As we have secured all our end-points /api/**, when you try to get list of Artists by issuing a curl command like this:
$ curl -i -X GET 'http://localhost:8080/api/artists'

We get a Forbidden response.
HTTP/1.1 403 Forbidden Server: Apache-Coyote/1.1 Content-Type: application/json;charset=UTF-8 Transfer-Encoding: chunked Date: Sun, 14 Aug 2016 16:13:49 GMT {"timestamp":1471191229379,"status":403,"error":"Forbidden","message":"Access Denied","path":"/api/artists"}

Step 9 The reason for Forbidden in the above step is because we have secured all /api/** end-points. We need to fix this. To start simple, we allow everyone to access /api/artists end-point. For this, all we need to do is:
  • Annotate our Artists domain object with @Secured(['permitAll]) and
  • add anonymousAuthenticationFilter
After adding the anonymousAuthenticationFilter, application.groovy looks like:
grails.plugin.springsecurity.filterChain.chainMap = [ //Stateless chain // [ pattern: '/api/**', filters: 'JOINED_FILTERS,-anonymousAuthenticationFilter,-exceptionTranslationFilter,-authenticationProcessingFilter,-securityContextPersistenceFilter,-rememberMeAuthenticationFilter'], [ pattern: '/api/**', filters: 'JOINED_FILTERS,-exceptionTranslationFilter,-authenticationProcessingFilter,-securityContextPersistenceFilter,-rememberMeAuthenticationFilter'],

All I did was, I removed -anonymousAuthenticationFilter from the stateless filter chain. This adds it back to the chain.

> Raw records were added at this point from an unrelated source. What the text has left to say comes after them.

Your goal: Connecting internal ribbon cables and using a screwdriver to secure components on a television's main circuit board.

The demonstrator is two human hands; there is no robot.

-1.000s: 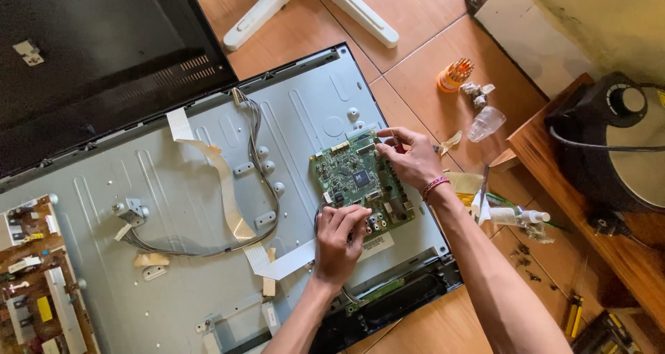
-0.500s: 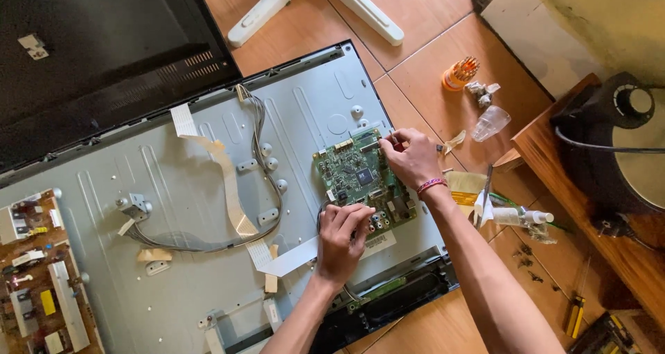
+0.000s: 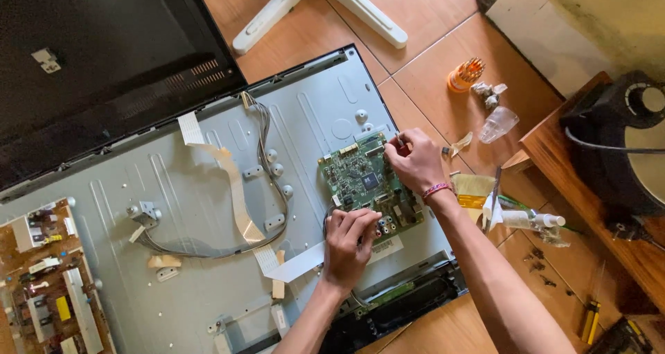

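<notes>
A green circuit board (image 3: 358,179) lies on the grey metal back panel (image 3: 208,271) of an opened flat television. My left hand (image 3: 348,246) rests at the board's near edge with its fingers curled on that edge beside the round connectors. My right hand (image 3: 414,161) pinches the board's far right corner, and a small thin metal piece shows between its fingertips. A pink band sits on the right wrist. A bundle of grey wires (image 3: 271,161) and a white flat ribbon cable (image 3: 232,181) run across the panel to the left of the board.
The black back cover (image 3: 90,70) lies at the upper left and a brown power board (image 3: 48,285) at the lower left. White stand legs (image 3: 360,7), an orange bit holder (image 3: 463,74), a clear plastic cap (image 3: 497,124), a tube (image 3: 530,219) and screwdrivers (image 3: 591,319) lie on the tiled floor. A wooden shelf (image 3: 596,208) stands right.
My right hand has shifted slightly along the board's far right corner. My left hand has stayed at the near edge. The view has drifted a little.
</notes>
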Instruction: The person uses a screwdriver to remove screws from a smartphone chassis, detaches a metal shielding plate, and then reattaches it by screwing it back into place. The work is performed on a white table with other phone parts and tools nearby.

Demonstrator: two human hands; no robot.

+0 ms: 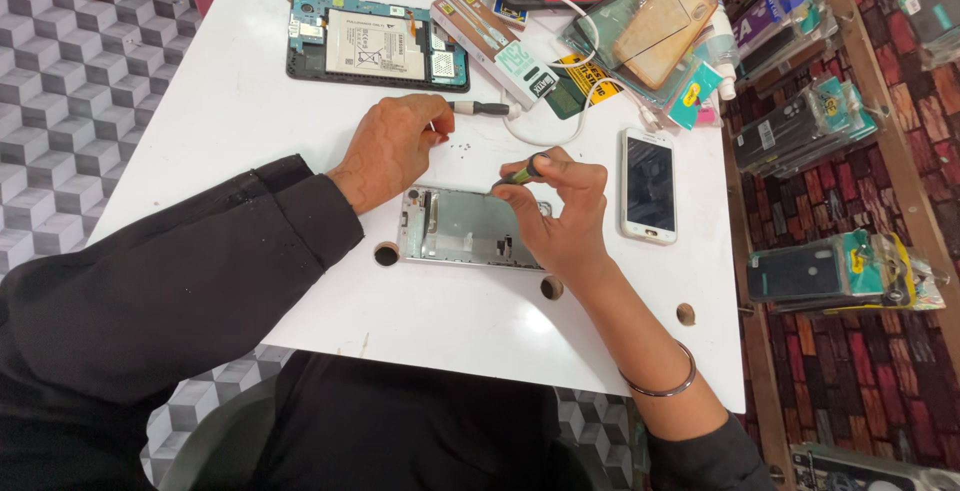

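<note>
Phone frame [465, 228]: it lies flat on the white counter [240, 101], near the front edge, between our two hands. We judge disassembly to be well advanced. The frame shows a bare metal plate with no board or screen visible on it, and small dark specks, probably removed screws, lie scattered on the counter just above it [468, 146].

Our right hand [560, 213] rests over the frame's right end, its fingers closed around a small green-handled screwdriver [522, 173] with the tip directed down at the frame's upper right corner. The contact point is hidden by the fingers, so we cannot tell whether a screw remains there.

Our left hand [392, 146] rests on the counter at the frame's upper left corner, fingers curled, gripping nothing that we can see.

A second screwdriver [482, 108] lies just beyond the left hand. An intact white phone [649, 186] lies to the right, and an opened tablet [378, 43] farther back.
</note>
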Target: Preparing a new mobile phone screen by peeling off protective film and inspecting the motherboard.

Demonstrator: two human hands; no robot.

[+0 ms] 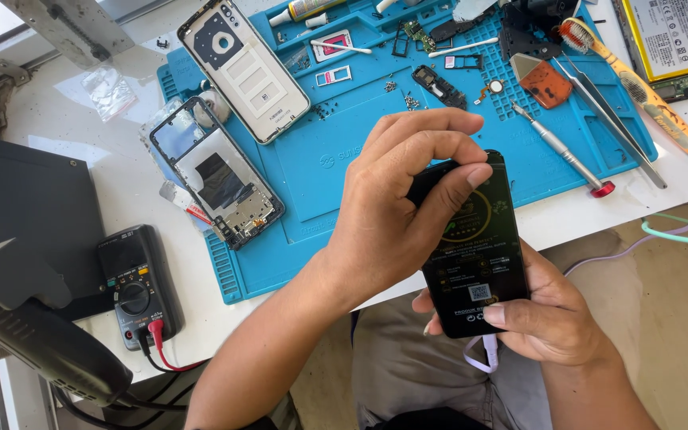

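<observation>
Both hands on the screen (475, 263), held over my lap just off the table (161, 183) edge.

Right hand (547, 314) cradles it from below: fingers wrapped behind, thumb pressed on the lower front edge. Closed grip on the screen.

Left hand (396, 207) comes over the top: fingers curled, pinching the upper left corner. Can't tell if it's the screen itself or a film being pinched there.

Screen: black glossy slab, upright-ish, tilted slightly right. Front carries a printed sticker with a gold ring graphic near the top, small text blocks and a square code lower down. A pale lilac tab (483, 354) hangs from the bottom edge.

Around it:
- blue mat (336, 159) on the table, just beyond the screen
- back cover (244, 68) lying on the mat's upper left, inner side up
- phone frame (216, 183) at the mat's left edge, partly off it
- screwdriver (563, 151) with red cap and tweezers (611, 107) on the mat's right side
- toothbrush (643, 91), orange handle, crossing the mat's right corner
- battery (674, 36) at far right
- multimeter (137, 287), red lead plugged in, left of the mat
</observation>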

Now, if I try curl command to list artists:
$ curl -i -X GET 'http://localhost:8080/api/artists'

I get the following response (notice that the list is empty):
HTTP/1.1 200 OK Server: Apache-Coyote/1.1 X-Application-Context: application:development Content-Type: application/json;charset=UTF-8 Transfer-Encoding: chunked Date: Sun, 14 Aug 2016 16:37:33 GMT []

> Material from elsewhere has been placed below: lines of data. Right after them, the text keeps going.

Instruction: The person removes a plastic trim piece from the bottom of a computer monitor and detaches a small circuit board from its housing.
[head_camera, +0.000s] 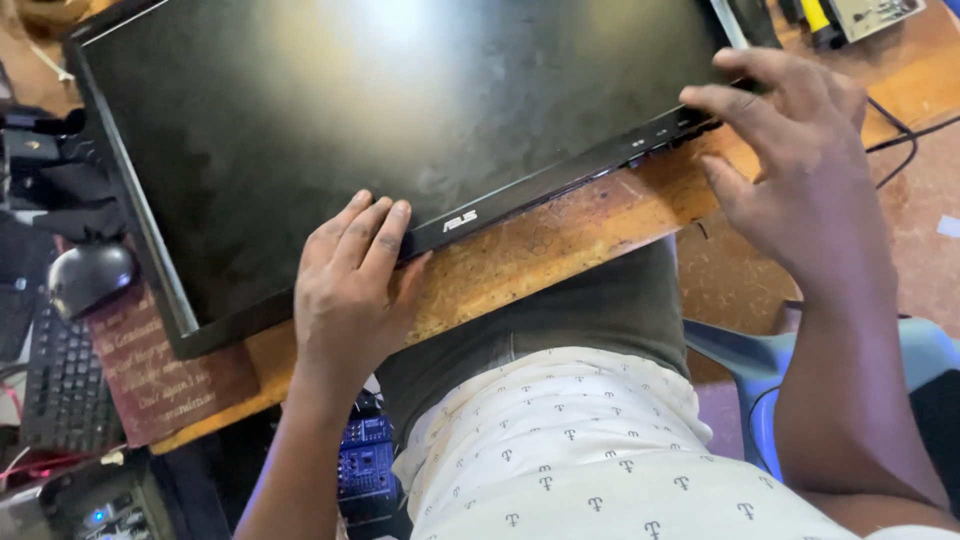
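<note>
Monitor (400, 110) lay face-up on bench (560, 240). Left hand (350, 285) fingers flat together on lower bezel. Right hand (800, 170) fingers spread, curled over bezel corner. Mouse (88, 275) left of left fingers.

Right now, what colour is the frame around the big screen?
Black, all around the screen's frame, a bit dusty. The head view shows it best.
</note>
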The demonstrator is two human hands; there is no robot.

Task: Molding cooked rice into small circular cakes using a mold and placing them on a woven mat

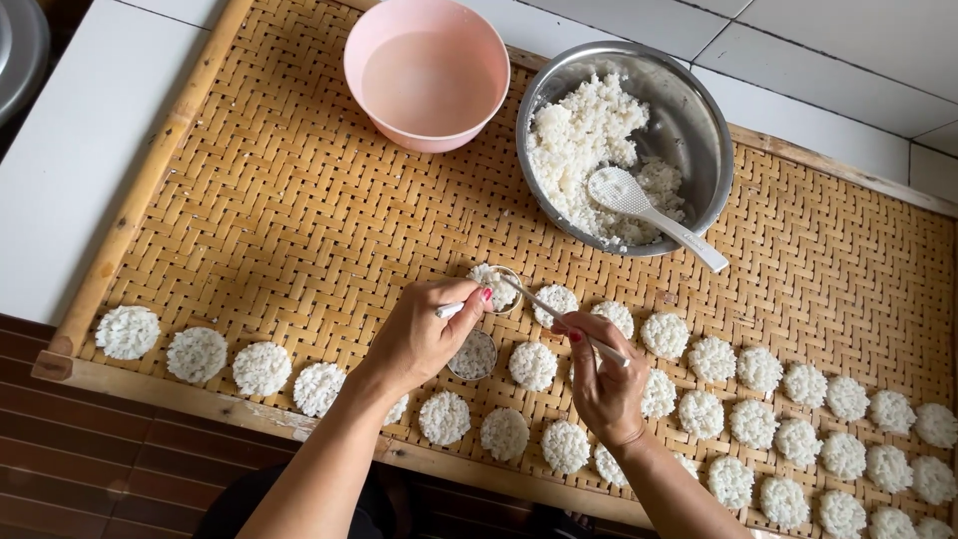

Since I allowed all to access this end-point, I don't need to login. Let's try a POST request to the end-point /api/artists to create an Artist.
curl -i -X POST -H "Content-Type:application/json" -d '{ "firstName": "Giri", "lastName": "Pottepalem" }' 'http://localhost:8080/api/artists'

I get the following response:
HTTP/1.1 201 Created Server: Apache-Coyote/1.1 X-Application-Context: application:development Location: http://localhost:8080/api/artists/ae5ff974-12e9-418a-b397-3f7cd104ea60 Content-Type: application/json;charset=UTF-8 Transfer-Encoding: chunked Date: Sun, 14 Aug 2016 16:53:20 GMT {"id":{"class":"java.util.UUID","leastSignificantBits":-5505862214121887136,"mostSignificantBits":-5881708311393779318},"dateCreated":"2016-08-14T16:53:20Z","firstName":"Giri","lastName":"Pottepalem","lastUpdated":"2016-08-14T16:53:20Z"}

Now, let's try GET command to get the list:
curl -i -X GET 'http://localhost:8080/api/artists'

I get the following response:
HTTP/1.1 200 OK Server: Apache-Coyote/1.1 X-Application-Context: application:development Content-Type: application/json;charset=UTF-8 Transfer-Encoding: chunked Date: Sun, 14 Aug 2016 16:55:07 GMT [{"id":{"class":"java.util.UUID","leastSignificantBits":-8933569886755140856,"mostSignificantBits":2853479693881265650},"dateCreated":"2016-08-14T16:44:36Z","firstName":"Giri","lastName":"Pottepalem","lastUpdated":"2016-08-14T16:44:36Z"}]

Notice, that id which is of type UUID is bit more elaborate than expected. Also, version is not listed. The Date fields dateCreated and lastUpdated are in the format that's not human friendly.